* **WHAT NEEDS TO BE DONE**
Your answer must be the full listing, word for word, with no images in it.

* **DATA SHOWN**
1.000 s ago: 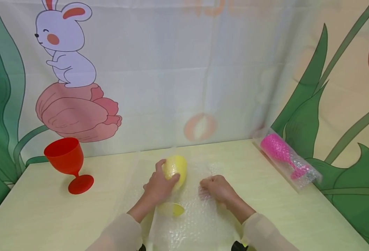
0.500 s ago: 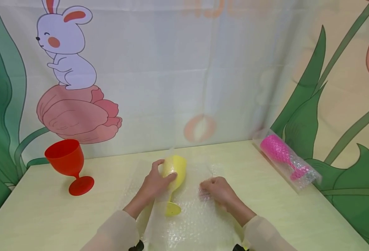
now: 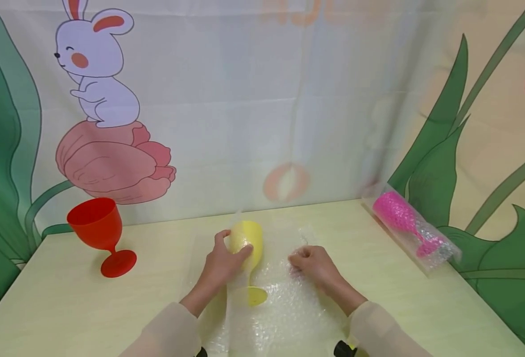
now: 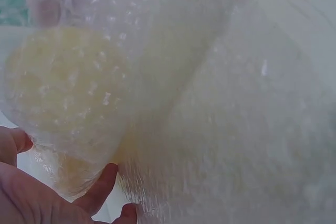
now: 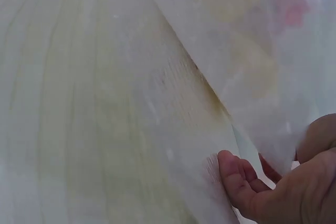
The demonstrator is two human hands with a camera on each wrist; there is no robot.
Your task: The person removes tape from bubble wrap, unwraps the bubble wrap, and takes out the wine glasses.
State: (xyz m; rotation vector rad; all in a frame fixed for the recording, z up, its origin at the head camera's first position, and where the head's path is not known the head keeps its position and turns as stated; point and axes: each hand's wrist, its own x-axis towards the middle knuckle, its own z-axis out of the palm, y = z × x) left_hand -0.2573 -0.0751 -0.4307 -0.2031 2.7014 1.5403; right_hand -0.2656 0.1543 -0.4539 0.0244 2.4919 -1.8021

* **TASK SOLUTION**
1.000 s ago: 
0.500 s ago: 
now: 
now: 
now: 
The demonstrator is two human hands with a camera on each wrist; there is no robot.
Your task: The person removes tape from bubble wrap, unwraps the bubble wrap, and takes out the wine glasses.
State: (xyz m; rotation vector rad; all in a frame fixed for the recording, z up, its origin at the head camera's first position, and where the head's path is not known the head keeps its position and turns as stated; point and axes: each hand's wrist, its own x-axis towards the middle knuckle, its own z-axis out of the palm, y = z × x) left_hand -0.2573 -0.0751 -0.4307 -0.2031 2.7014 1.5403; right_hand -0.2656 0.1543 -0.4539 0.0244 2.4919 -1.8021

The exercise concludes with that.